Trust is the Currency of Success

We think leadership is about being seen. We think teamwork is about showing up. Not anymore. 

Two hands shaking with a checkmark above them
Trust is the currency of success

We think leadership is about being seen. We think teamwork is about showing up. Not anymore. 

I used to think the best way to lead was to be first in, last out. I’d plant myself in the office, sometimes trying to be as busy as possible—just to set the bar. It felt like leadership. At least, the version I’d inherited. But if I’m honest, some days the “busy” was just for show. Sometimes it got in the way of real work. Sometimes it kept me from where I actually needed to be: out of the trenches, seeing the bigger picture—something you can’t do when you’re buried on the front lines.

The flip side? Guilt. If I wasn’t in the office, doing the grind, I’d worry—was I letting the team down? Was I still a “real” leader if I wasn’t always shoulder-to-shoulder in the foxhole?

Fast forward: now our team is spread across six countries and just about every time zone the sun touches. We joke that the sun never sets on The Skin Deep, but it’s no joke—some of us are clocking off while others are just waking up. The work never really stops. Some of us haven’t even met in person. Nick, our head of marketing—I’ve never physically met him in nearly four years of working together. He swears he’s over six feet, but all I’ve seen is three buttons down from the collar.

We build together, but rarely in the same room. Sometimes, not even in the same day.

Which means, more than ever, our currency is trust.

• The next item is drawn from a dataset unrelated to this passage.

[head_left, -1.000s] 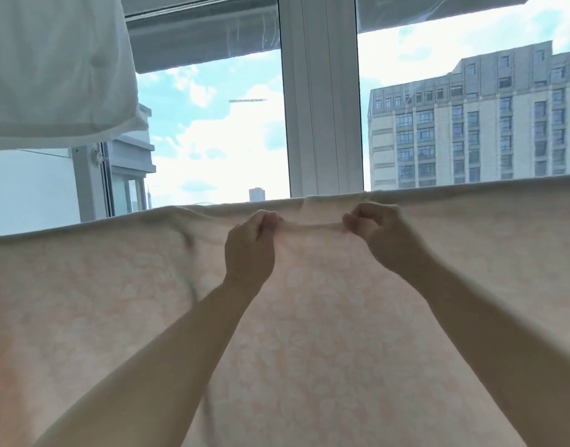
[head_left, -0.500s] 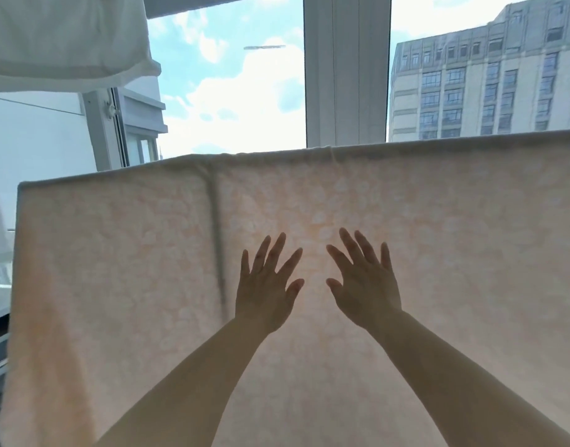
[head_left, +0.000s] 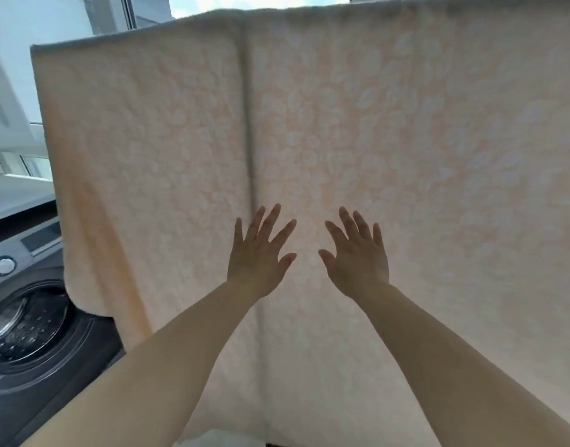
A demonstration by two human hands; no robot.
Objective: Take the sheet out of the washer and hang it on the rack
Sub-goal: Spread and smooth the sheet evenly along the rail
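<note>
Head view: peach leaf-textured sheet (head_left: 373, 124) draped flat; left hand (head_left: 259, 258), right hand (head_left: 357, 259) splayed, fingers straight

Rack hidden under sheet (head_left: 341, 124) top fold. Sheet cut off at 3 o'clock and at 6 o'clock; far side unseen. Washer (head_left: 35, 333) at 8 o'clock cut by left edge, its right part behind sheet; drum contents too dim to tell. Whether left hand (head_left: 257, 256) and right hand (head_left: 357, 259) touch sheet: cannot tell. White patch (head_left: 219, 438) at 6 o'clock unidentifiable.
</note>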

I’ve written before: remote work isn’t the problem. Our refusal to adapt to its poetry is. We keep treating digital space like a cheap copy of the physical one. But digital distance? It’s not absence. It’s a mirror. It demands new rituals. A new kind of presence—one that isn’t about being watched, but about being felt.

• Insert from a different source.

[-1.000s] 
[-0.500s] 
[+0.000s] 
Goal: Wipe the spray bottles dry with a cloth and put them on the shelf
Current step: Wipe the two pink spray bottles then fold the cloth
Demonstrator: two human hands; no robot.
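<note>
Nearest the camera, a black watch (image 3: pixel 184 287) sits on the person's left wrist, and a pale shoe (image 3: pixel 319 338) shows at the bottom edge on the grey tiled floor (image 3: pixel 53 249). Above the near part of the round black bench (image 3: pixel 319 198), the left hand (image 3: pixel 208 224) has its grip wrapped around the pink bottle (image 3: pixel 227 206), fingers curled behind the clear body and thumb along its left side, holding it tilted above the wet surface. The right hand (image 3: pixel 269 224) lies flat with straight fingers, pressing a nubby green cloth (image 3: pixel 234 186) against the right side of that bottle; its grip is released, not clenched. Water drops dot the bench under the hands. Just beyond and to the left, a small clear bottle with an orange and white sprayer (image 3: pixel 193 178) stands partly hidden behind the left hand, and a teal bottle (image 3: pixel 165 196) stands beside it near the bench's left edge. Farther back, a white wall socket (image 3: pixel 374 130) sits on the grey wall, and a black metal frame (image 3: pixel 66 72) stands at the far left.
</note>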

How do you build trust in a world where you might not know how someone smells, how tall they are, or even if they’re wearing pants?

Here’s what I’ve learned:

One: Do the work. If you say you’ll get it done, get it done—even if nobody is watching.

Two: Be proactive. Don’t wait for a marching order. Own the outcome. Ride your own chariot.

Three: Take responsibility. If you screw up, say it. Claim it. That’s the quickest way to show your integrity and make yourself someone others can count on.

And as a leader, you have to let people make mistakes. That’s the only way anyone learns. You have to make room for growth, for someone to fall and then get up better than before. But if the mistakes keep repeating, it’s not a trust issue—it’s an attention issue. But lack of attention leads to a lack of trust. So beware.

And here’s something else: you have to use the tools at your disposal. There are advantages to meeting on Zoom or Google Meet you could never have in a physical room. There are ways of using technology—its language, its aesthetic, its functions—that can open up new possibilities for collaboration and transparency cultivating trust. Marshall McLuhan said, “The medium is the message.” It’s true here. Every platform has its own form, its own native way to build trust. Don’t treat digital space like a faded copy of physical space. Use the medium—its breakouts, its chat, its asynchronicity—to your advantage.

These days, I don’t care much about looking busy. I care if we trust each other enough to do the work, admit the misses, and get a little better every week.

Leadership isn’t about being seen anymore. It’s about making others feel safe enough to do their best work—even when you’re not in the room.

And teamwork? It’s not about showing up. It’s about developing trust.

So the question isn’t: How do we make sure everyone sees us working? The question is: How do we lead and collaborate so trust grows—even when no one’s looking?